* **Work to complete**
Look through the entries below and copy exactly the part that begins with the line containing "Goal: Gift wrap" and ends with the line containing "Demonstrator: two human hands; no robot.". Do not copy the pictures.
═════ Records to use
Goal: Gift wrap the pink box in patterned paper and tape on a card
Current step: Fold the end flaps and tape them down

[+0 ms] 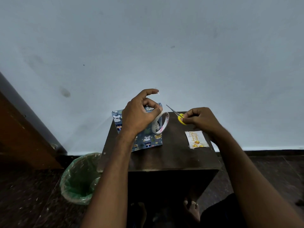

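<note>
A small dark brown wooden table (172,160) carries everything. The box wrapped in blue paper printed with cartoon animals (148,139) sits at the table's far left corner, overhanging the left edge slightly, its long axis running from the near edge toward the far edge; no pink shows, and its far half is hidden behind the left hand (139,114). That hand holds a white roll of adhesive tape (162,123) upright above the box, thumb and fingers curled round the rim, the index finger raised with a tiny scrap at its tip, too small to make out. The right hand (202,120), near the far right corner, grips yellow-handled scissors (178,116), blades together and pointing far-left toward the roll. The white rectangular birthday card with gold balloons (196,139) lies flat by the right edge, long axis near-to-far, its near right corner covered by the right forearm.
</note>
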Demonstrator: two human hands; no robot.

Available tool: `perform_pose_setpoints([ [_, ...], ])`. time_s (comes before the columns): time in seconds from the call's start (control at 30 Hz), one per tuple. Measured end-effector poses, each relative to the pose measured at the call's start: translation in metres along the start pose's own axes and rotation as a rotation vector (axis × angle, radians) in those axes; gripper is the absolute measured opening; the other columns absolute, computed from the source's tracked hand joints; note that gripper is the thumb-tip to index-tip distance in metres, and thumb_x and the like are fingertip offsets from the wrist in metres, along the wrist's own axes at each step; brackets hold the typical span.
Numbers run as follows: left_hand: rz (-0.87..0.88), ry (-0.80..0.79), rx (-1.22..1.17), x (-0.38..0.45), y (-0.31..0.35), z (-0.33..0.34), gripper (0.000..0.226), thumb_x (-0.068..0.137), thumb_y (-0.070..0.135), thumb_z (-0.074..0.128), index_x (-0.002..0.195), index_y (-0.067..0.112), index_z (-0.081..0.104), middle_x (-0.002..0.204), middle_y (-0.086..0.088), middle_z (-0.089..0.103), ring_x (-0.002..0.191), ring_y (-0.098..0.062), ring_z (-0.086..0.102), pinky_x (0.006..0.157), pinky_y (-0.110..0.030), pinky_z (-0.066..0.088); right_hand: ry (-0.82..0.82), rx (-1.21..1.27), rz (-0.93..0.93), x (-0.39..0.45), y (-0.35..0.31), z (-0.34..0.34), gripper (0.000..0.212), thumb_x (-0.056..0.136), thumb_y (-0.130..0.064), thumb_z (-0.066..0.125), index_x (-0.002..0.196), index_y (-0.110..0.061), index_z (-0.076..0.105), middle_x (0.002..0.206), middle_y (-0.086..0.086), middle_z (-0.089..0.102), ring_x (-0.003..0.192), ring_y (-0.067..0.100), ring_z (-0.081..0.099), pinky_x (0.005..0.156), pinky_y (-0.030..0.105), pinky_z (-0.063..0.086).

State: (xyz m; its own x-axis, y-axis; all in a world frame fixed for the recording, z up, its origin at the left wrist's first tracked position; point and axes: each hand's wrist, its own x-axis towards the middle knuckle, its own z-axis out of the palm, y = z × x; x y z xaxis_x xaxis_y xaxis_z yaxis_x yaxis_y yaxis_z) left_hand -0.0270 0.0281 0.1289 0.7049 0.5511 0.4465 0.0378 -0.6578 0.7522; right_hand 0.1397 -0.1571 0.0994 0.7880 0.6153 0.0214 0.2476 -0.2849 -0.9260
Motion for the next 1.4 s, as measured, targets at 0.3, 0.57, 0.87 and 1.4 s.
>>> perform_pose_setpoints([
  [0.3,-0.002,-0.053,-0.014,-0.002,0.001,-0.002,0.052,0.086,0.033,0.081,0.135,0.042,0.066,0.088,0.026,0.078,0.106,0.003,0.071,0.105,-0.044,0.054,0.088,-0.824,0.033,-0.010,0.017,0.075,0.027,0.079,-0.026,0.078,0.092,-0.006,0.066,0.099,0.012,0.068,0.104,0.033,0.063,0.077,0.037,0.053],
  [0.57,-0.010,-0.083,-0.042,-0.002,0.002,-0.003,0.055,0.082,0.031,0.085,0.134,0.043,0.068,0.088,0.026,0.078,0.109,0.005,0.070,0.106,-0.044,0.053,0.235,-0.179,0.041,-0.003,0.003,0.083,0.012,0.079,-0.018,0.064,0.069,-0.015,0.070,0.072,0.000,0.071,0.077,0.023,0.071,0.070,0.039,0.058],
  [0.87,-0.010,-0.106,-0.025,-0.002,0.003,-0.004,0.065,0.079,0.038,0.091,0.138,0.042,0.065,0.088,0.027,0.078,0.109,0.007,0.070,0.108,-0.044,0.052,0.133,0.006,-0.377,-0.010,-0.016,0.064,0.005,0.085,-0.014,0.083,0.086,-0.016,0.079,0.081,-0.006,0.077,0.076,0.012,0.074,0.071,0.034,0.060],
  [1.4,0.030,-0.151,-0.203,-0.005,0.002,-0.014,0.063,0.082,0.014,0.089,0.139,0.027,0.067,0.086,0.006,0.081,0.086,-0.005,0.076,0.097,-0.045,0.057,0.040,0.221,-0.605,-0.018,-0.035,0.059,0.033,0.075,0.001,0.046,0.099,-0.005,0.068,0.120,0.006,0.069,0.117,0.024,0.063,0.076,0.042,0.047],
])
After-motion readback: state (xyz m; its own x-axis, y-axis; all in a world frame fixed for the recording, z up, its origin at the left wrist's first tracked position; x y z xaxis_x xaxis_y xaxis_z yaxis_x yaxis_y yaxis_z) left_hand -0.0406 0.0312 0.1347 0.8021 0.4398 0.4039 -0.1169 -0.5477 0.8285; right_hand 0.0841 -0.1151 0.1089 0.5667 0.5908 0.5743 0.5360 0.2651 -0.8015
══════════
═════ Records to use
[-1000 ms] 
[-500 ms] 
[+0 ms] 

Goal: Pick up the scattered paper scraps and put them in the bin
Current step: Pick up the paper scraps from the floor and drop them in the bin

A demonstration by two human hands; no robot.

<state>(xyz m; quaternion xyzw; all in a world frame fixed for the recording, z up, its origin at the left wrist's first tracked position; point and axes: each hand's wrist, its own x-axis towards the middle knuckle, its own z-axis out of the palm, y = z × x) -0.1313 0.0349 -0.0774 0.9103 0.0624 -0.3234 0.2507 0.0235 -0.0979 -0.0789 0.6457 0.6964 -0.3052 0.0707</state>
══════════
* **Reply**
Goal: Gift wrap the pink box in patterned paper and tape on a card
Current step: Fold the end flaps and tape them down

[+0 ms] 

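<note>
A small dark brown wooden table (172,160) carries everything. The box wrapped in blue paper printed with cartoon animals (148,139) sits at the table's far left corner, overhanging the left edge slightly, its long axis running from the near edge toward the far edge; no pink shows, and its far half is hidden behind the left hand (139,114). That hand holds a white roll of adhesive tape (162,123) upright above the box, thumb and fingers curled round the rim, the index finger raised with a tiny scrap at its tip, too small to make out. The right hand (202,120), near the far right corner, grips yellow-handled scissors (178,116), blades together and pointing far-left toward the roll. The white rectangular birthday card with gold balloons (196,139) lies flat by the right edge, long axis near-to-far, its near right corner covered by the right forearm.
</note>
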Demonstrator: two human hands; no robot.

The work on this exercise is complete.